=== BRIEF ===
Select from the data all lines with the word "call".

=== STORED DATA ===
_____

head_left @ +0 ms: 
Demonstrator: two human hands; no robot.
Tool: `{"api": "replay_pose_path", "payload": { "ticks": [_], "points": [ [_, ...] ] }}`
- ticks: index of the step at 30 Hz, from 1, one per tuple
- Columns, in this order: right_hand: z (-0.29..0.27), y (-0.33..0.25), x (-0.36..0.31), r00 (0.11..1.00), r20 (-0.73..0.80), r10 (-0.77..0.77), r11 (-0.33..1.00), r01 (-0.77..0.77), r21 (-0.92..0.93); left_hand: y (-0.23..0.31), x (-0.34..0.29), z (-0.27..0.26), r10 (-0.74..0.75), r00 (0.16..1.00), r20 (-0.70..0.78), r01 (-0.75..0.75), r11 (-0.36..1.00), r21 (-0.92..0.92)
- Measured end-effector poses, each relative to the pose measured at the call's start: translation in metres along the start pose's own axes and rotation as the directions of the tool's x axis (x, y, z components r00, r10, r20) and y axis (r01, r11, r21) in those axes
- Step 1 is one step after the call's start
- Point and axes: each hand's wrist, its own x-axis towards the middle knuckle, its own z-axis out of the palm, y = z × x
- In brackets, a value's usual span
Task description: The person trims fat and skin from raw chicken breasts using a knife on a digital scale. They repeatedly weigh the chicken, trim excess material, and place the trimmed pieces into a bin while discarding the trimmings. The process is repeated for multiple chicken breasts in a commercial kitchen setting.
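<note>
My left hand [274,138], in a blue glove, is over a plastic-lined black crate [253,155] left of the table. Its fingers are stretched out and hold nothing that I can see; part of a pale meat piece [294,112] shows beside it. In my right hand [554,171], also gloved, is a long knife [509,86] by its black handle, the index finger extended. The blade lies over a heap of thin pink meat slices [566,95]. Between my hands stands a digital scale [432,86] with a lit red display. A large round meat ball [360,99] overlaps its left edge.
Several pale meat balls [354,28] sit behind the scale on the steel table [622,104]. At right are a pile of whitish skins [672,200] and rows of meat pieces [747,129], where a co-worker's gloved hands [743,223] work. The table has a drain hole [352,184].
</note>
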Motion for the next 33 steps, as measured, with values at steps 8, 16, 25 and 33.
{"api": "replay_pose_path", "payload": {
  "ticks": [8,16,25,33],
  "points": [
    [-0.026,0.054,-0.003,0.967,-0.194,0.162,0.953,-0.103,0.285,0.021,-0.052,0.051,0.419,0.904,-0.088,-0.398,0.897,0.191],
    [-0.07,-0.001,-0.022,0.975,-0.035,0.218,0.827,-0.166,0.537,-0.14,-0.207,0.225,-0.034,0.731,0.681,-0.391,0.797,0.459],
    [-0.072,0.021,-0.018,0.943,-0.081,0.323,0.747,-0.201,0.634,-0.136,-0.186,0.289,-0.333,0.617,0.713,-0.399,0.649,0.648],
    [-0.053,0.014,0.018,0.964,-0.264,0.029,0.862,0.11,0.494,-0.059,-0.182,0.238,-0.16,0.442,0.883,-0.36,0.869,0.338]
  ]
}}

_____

=== THE ANSWER ===
- Measured end-effector poses, each relative to the pose measured at the call's start: translation in metres along the start pose's own axes and rotation as the directions of the tool's x axis (x, y, z components r00, r10, r20) and y axis (r01, r11, r21) in those axes
- Step 1 is one step after the call's start

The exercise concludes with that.